▶ _RECORDS FOR PROCESSING_:
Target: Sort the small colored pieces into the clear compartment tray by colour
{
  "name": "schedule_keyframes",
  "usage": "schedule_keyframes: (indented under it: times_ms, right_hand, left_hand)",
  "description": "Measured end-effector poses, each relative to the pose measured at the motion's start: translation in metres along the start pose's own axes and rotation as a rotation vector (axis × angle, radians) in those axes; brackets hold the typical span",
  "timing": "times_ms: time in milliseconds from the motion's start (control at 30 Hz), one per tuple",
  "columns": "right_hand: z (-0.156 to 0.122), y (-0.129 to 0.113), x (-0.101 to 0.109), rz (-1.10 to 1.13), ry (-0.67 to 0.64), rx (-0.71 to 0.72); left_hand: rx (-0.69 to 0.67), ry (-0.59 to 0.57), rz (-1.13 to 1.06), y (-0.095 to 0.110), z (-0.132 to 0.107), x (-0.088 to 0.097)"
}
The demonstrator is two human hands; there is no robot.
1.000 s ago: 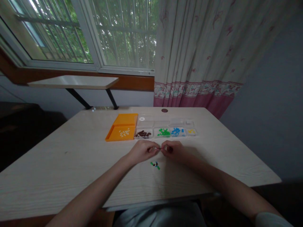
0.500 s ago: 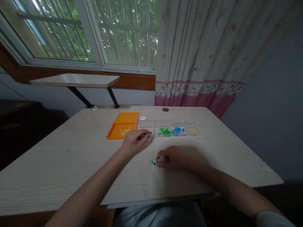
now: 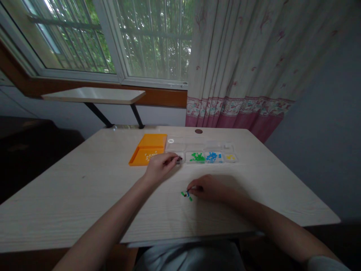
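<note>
My left hand (image 3: 161, 166) reaches to the leftmost compartment of a clear plastic box (image 3: 184, 157). Its thumb and fingers are pinched together at dark brown small pieces (image 3: 179, 159); whether one is between the fingertips is too small to tell. Nearer the front, my right hand (image 3: 208, 187) is closed, with thumb and forefinger pinched at a tiny cluster of plastic pieces (image 3: 186, 194) on the table. Green, white, blue and dark bits show in that cluster. Further compartments hold green pieces (image 3: 197, 157), blue pieces (image 3: 212, 156) and yellow pieces (image 3: 230, 157).
An orange tray (image 3: 152, 140) stands left of the clear box, with white pieces (image 3: 150, 154) in it. The box's clear lid lies open behind it. A raised shelf (image 3: 96, 95) stands at the table's back left. Curtain (image 3: 231, 90) and window are behind.
My right fingertips have drawn back slightly, so more of the cluster shows. My left hand stays at the leftmost compartment, where more dark pieces are visible. The view has shifted slightly.
</note>
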State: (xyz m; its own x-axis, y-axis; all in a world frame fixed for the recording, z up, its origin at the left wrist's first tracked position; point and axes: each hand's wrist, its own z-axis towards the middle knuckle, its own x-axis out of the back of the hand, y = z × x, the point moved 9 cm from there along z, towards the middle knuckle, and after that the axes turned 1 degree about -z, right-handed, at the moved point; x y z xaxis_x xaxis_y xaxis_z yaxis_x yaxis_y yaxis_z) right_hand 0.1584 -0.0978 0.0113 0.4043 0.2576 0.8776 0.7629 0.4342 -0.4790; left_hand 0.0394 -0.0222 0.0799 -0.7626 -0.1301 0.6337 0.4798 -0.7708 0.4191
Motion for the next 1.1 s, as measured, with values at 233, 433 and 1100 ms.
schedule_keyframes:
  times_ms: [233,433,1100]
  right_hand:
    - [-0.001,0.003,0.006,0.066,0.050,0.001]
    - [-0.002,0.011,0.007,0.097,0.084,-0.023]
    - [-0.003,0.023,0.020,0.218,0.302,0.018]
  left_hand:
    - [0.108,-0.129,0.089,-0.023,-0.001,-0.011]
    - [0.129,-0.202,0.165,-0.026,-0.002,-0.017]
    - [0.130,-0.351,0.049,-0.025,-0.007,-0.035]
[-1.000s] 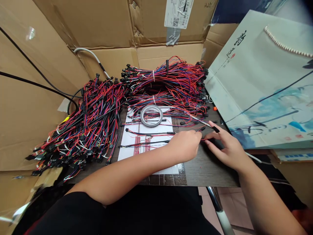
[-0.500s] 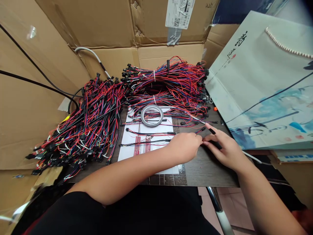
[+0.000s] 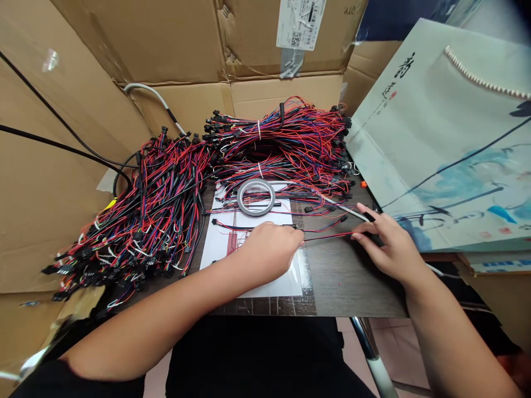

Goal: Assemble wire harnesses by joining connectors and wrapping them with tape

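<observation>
Left hand [image 3: 274, 249] gripping red-black wires [image 3: 327, 237], right hand [image 3: 388, 243] pinching them farther right | this work looking unfinished | tied bundles [image 3: 286, 135] lying behind, untouched heap [image 3: 161, 204] lying left

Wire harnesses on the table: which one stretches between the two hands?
The red-and-black harness, spanning left hand to right hand. The loose harness just beyond it ends short of the right hand; the heaped harnesses lie farther off.
</observation>
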The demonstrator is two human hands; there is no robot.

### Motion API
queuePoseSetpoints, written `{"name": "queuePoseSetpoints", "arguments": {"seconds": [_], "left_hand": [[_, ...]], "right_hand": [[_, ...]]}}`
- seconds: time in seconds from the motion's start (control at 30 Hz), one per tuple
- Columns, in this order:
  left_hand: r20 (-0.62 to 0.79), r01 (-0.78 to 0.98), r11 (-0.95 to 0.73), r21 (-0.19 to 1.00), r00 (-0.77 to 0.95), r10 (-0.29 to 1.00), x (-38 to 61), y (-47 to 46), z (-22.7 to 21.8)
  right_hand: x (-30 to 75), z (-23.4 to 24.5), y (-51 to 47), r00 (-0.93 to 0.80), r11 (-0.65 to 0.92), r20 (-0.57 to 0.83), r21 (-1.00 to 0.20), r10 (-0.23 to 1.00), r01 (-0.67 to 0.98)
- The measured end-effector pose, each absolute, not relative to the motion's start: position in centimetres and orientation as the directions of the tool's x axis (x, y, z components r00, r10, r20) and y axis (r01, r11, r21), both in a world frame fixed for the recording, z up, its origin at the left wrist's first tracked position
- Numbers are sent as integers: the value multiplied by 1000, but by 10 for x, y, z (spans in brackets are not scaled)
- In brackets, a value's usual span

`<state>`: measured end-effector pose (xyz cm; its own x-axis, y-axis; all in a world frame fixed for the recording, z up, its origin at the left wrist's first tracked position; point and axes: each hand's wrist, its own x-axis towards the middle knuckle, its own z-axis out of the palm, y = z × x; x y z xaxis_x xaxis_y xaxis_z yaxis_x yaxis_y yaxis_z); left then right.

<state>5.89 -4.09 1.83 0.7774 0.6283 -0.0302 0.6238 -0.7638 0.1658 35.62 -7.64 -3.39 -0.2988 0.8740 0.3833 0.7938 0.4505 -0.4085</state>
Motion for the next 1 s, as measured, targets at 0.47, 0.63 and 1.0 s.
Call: {"name": "queuePoseSetpoints", "arguments": {"seconds": [0.47,0.63,1.0], "left_hand": [[-55,664,-675,323,725,686,-3,-39,31],[-131,595,-547,589,738,662,-9,-36,35],[-164,562,-526,639,767,620,-4,-26,14]], "right_hand": [[363,-33,-79,-181,411,479,-436,859,801],[363,-30,-85,-112,366,446,-539,888,759],[361,-25,-82,-269,381,309,-399,912,834]]}}
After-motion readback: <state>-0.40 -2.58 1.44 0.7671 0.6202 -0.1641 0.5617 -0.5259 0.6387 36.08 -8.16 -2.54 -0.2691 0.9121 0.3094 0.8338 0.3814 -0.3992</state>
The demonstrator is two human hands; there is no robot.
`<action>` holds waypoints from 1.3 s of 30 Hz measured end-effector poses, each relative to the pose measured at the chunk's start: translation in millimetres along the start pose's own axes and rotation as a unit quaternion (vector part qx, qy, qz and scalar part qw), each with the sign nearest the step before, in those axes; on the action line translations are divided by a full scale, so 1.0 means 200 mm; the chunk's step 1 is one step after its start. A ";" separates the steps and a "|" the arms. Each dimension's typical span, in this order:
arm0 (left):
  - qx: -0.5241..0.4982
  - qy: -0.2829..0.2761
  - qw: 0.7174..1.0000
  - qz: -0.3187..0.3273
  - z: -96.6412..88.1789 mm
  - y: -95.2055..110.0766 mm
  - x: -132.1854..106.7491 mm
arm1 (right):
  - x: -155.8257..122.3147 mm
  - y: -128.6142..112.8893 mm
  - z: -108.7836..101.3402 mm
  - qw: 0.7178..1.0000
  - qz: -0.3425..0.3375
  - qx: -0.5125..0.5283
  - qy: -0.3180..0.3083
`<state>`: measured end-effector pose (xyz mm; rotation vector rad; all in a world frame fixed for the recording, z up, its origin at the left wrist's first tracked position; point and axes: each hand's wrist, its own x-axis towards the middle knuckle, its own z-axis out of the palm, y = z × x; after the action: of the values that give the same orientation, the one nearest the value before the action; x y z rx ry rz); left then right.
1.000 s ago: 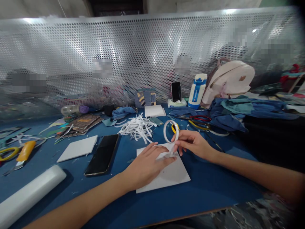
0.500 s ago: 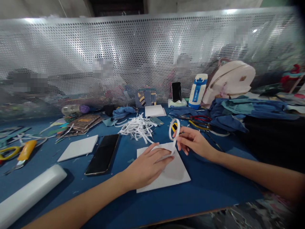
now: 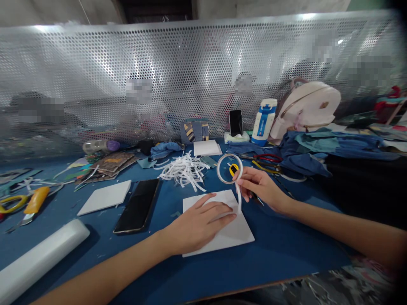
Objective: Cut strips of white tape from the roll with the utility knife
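Observation:
A narrow roll of white tape is pinched in the fingers of my right hand, above the far right part of a white square board. From the roll a strip of tape runs down to the board near my left fingertips. My left hand lies over the board with its fingers stretched out. Through the ring of the roll shows a yellow and black object. A thin dark pointed tool pokes out below my right hand; whether I hold it cannot be seen.
Behind the board lies a heap of white paper strips. To the left are a black phone, another white board, an orange-handled cutter and a long white case. A bottle and blue cloth stand right.
My right hand has turned the tape roll to face me more and shifted the strip slightly right. My left fingertips have slid a little right. The pointed tool now shows.

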<state>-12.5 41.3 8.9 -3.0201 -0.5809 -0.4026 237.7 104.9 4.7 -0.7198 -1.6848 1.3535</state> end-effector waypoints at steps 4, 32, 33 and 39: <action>0.000 -0.004 1.000 0.001 0.00 0.00 0.00 | 0.01 0.00 -0.01 0.999 -0.005 -0.001 0.038; -0.140 -0.043 0.989 0.018 -0.05 0.03 0.02 | 0.01 0.00 0.03 0.998 0.027 0.050 -0.040; -0.143 -0.045 0.988 0.016 -0.05 0.04 0.02 | 0.01 0.00 0.03 0.997 0.027 0.053 -0.046; -0.156 -0.054 0.986 -0.011 -0.03 0.11 0.02 | 0.01 0.05 0.02 0.994 0.019 0.077 -0.068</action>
<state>-1.8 22.6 16.7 -3.3552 -0.6105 -0.3619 232.7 107.5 -5.2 -0.5849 -1.6558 1.5717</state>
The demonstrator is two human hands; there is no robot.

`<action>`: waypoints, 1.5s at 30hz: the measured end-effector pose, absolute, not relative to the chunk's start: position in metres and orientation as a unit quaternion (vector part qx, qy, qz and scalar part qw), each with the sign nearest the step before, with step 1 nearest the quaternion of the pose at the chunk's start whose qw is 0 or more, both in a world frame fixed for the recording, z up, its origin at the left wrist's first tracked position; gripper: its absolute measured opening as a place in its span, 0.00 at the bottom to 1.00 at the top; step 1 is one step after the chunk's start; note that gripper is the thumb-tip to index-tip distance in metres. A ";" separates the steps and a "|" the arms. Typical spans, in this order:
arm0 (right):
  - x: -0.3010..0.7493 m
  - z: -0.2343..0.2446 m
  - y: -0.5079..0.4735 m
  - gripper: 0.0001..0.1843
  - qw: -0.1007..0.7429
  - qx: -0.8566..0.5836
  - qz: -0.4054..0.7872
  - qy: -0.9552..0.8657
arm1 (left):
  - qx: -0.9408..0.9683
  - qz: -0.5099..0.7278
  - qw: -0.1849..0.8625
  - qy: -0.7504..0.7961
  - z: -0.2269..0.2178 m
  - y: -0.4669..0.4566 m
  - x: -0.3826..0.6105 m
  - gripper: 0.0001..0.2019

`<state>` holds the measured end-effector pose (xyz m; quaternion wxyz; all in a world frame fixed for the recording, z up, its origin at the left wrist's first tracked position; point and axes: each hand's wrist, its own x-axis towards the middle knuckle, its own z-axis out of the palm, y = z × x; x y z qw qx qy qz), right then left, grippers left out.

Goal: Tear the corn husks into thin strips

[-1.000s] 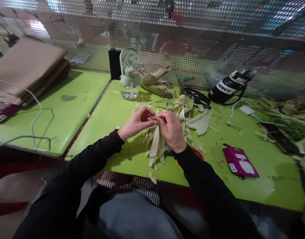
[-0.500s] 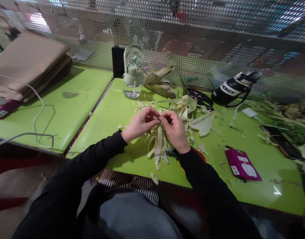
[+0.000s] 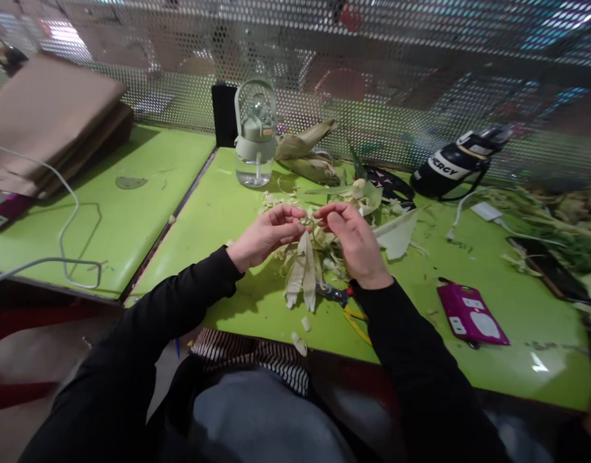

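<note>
Dangling below the left hand [image 3: 276,233], above the green tabletop [image 3: 189,238], the husk strips [image 3: 302,270] should handle as light, limp and easy to tear, best held at the gathered top, where left thumb and fingers pinch together. Whether the right hand [image 3: 357,243] grips a thin strand is too small to tell. Compared with half a second ago, it has parted from the left fingertips, baring more of the yellow-handled tool [image 3: 337,294].
</note>
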<state>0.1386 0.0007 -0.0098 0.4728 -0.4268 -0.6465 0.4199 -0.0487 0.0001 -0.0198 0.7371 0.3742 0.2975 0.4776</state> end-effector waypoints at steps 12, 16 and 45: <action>0.143 0.002 -0.004 0.08 0.433 -0.426 0.175 -0.775 | 0.364 0.481 0.742 0.293 -0.022 0.002 -0.051 0.10; 0.132 -0.004 -0.008 0.05 0.446 -0.414 0.185 -0.771 | 0.389 0.481 0.729 0.293 -0.026 0.003 -0.051 0.11; 0.130 -0.011 -0.007 0.08 0.413 -0.456 0.347 -0.708 | 0.587 0.483 0.559 0.330 -0.025 -0.005 -0.046 0.10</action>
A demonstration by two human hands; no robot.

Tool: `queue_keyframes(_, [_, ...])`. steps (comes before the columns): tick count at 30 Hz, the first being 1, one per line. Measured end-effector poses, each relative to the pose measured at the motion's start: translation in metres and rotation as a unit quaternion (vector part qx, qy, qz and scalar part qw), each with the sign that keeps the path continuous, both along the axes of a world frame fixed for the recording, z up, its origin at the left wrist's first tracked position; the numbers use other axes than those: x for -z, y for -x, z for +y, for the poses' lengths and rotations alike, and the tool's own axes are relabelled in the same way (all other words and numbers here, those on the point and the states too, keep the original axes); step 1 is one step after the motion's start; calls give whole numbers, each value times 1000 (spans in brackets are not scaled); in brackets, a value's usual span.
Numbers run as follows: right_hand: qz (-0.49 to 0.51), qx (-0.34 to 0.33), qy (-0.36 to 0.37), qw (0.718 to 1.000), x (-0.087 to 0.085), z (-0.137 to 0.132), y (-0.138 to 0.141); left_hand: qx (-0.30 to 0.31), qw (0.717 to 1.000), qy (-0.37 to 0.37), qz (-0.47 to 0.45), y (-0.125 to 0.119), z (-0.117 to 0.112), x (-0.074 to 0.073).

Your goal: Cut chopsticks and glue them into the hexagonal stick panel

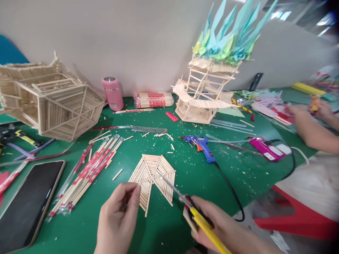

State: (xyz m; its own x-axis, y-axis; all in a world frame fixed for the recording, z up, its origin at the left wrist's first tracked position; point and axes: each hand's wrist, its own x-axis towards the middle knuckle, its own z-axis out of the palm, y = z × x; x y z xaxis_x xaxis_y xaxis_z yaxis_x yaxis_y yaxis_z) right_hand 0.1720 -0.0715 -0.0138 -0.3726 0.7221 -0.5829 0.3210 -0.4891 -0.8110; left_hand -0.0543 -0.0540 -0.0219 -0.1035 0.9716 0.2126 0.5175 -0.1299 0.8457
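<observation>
A flat hexagon-shaped panel of wooden sticks lies on the green table in front of me. My left hand pinches the panel's near left edge with thumb and forefinger. My right hand grips pliers with yellow and black handles. Their metal jaws reach over the panel's right side, where a stick crosses it. A small wooden piece sits under my right hand, mostly hidden.
A blue glue gun with a black cord lies right of the panel. Wrapped chopsticks, a tablet, a big stick house, a pink cup and a stick tower with paper cranes stand around. Another person's arm is at right.
</observation>
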Motion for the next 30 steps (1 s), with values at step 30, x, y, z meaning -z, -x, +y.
queue_keyframes(30, [-442, -177, -428, 768, 3, 4, -21, 66, 878, -116, 459, 18, 20, 5])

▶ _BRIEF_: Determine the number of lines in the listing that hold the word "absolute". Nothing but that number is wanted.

▶ _SOLVED EXERCISE_: 2